Начались горы. Разведчики, оторвавшись от эскадрона, ушли далеко вперед. Дорога круто вскарабкалась вверх, забралась на сопку, и взвод почти уткнулся в хвост колонны турецкой армии. Турки не заметили разведчиков, взводный приказал спешиться, положить коней.
Вражеская колонна уходила за горизонт, тысячи, десятки тысяч пехотинцев, всадников, артиллерийских повозок ползли на север. В сизой пыли, поднятой тысячью сапог и копыт, словно в мареве миража, тускло сияли штыки, блестели шлемы, темнели малиновые фески пехоты и черные тюрбаны янычаров, на крупах коней пестрели узорные попоны, похожие на персидские ковры, ломовые лошади тянули трехдюймовые пушки, на больших колесах катились повозки, груженные тюками и ящиками с боеприпасами, все это походило на грандиозный исход библейских пропорций и казалось, что тут, в этой пустыне, собралось все окрестное человечество Месопотамии.
Колонну замыкал обоз, две дюжины верблюдов, навьюченных мешками с провиантом мукой, финиками, хурмой и галетами. Караван отстал, погонщики пытались вытолкнуть застрявшую на обочине арбу. Турки-солдаты из арьергардной охраны, обступив их, покуривая, наблюдали.
Взводный Семен, сорвиголова, отчаянный черт, приказал приготовиться к атаке. Конной цепью разведчики обогнули сопку и приблизились к туркам. Выждав подходящий момент, отряд атаковал караван. Стремительно и без единого выстрела удалось захватить двух языков солдата и офицера. Пленных доставили в эскадрон, их допрашивал сам командир. Сведения оказались крайне важными: после потери порта Трабзон и выхода к морю была сформирована Третья османская армия под командованием Мехмета Вехип-паши. Именно на ее арьергард и наткнулась разведка. Турки планировали обойти наших и ударить во фланг Кавказской армии. Вестового с пакетом тут же отправили в штаб.

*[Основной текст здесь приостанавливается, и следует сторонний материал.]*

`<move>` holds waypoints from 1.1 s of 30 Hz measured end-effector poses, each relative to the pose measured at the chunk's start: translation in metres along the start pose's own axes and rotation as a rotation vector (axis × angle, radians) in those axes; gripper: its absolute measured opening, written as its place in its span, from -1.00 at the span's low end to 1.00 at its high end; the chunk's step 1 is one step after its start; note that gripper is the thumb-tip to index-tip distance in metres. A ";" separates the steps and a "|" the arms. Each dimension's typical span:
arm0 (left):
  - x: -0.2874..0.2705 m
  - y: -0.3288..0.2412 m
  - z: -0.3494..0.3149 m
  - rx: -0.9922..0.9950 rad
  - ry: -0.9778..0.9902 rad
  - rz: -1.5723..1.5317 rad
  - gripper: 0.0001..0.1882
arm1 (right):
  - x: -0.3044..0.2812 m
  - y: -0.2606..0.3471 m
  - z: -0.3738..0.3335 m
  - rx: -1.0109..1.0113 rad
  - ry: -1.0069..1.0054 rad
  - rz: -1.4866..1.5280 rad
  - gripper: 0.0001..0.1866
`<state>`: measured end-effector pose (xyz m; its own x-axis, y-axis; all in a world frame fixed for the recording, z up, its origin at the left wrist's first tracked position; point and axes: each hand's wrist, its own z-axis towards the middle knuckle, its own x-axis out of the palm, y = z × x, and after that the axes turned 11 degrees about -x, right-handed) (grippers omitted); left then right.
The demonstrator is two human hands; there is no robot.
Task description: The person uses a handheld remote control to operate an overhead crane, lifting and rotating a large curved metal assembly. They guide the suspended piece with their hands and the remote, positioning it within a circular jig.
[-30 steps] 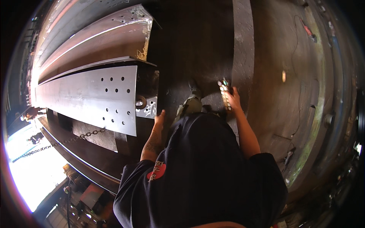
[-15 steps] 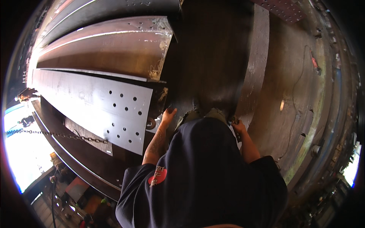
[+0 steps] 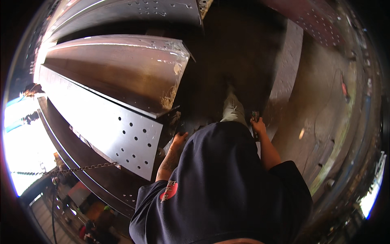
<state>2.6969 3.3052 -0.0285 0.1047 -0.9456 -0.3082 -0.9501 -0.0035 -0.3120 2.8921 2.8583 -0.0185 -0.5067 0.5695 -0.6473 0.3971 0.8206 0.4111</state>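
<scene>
A small dark tool (image 3: 255, 117) stands up out of the right hand (image 3: 258, 126), its top end showing above the knuckles while the rest is hidden in the grip; it is too blurred to tell what kind of tool it is. The fingers (image 3: 256, 129) of that hand are curled narrow around it, so the tool sits inside the fist, held low in front of the person's right side, just beside the edge of a long flat steel strip (image 3: 286, 77) that runs up and away.

The left hand (image 3: 178, 140) hangs on the other side of the body, bare, with nothing seen in it; its fingers point down toward the dark floor (image 3: 239, 53) and lie near the end of a pale steel plate (image 3: 122, 130) drilled with round holes. Whether those fingers touch the plate, and how far they are spread, cannot be told from this view.

Between the hands a leg in light trousers (image 3: 233, 109) steps forward. Left of the plate lies a big rusty brown steel beam (image 3: 122, 77), its end tilted toward the person. A chain (image 3: 69, 170) stretches across the lower left. The person's dark short-sleeved shirt (image 3: 219, 191) fills the lower middle
</scene>
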 end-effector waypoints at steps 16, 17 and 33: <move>0.057 -0.298 -0.003 0.255 -0.204 -0.145 -0.50 | -0.160 0.134 0.292 -0.141 0.019 0.113 -0.30; 0.056 -0.298 -0.005 0.218 -0.201 -0.104 -0.50 | -0.158 0.139 0.298 -0.137 0.047 0.161 -0.30; 0.044 -0.315 -0.031 -0.161 -0.177 -0.111 -0.54 | -0.108 0.121 0.313 -0.009 0.330 -0.103 -0.22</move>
<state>2.9918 3.2549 0.0847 0.2477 -0.8647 -0.4370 -0.9628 -0.1696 -0.2103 3.2342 2.8807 -0.1002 -0.7645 0.4679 -0.4435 0.3254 0.8739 0.3611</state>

Эскадрон построили в каре, вынесли полковой штандарт. Прискакали два штабных адъютанта, после на вороном ахалтекинце появился сам генерал Баратов. Разведчиков называл героями, а взводного сравнил с юным Наполеоном. За мужество и проявленную смекалку всему взводу была объявлена благодарность, а командира взвода наградили Георгиевским крестом третьей степени. Его превосходительство лично повесил серебряный крест на грудь взводному. Тот, привстав на стременах, лихо козырнул и весело гаркнул: «Служу Царю и Отечеству!» Это был его третий Георгиевский крест. Взводного звали Семен Буденный.
10
Удивительное дело: сейчас, спустя много лет, когда я вспоминаю нет, вспоминаю неверное слово, точнее будет воскрешаю в памяти, оживляю истории, рассказанные дедом, они встают передо мной ярко и объемно, словно все это приключилось лично со мной. И чуть ли не вчера. Поражает ясность деталей, будто я разглядываю в увеличительное стекло ожившую картину Иеронима Босха. Какой-нибудь «Сад земных наслаждений» или «Искушение святого Антония». Видны все морщины и волоски, блестящие от пота лбы и красные шеи, пористая упругость голых торсов, тусклые блики на оловянных пуговицах, живая сталь клинков, солнечная ярь надраенной меди.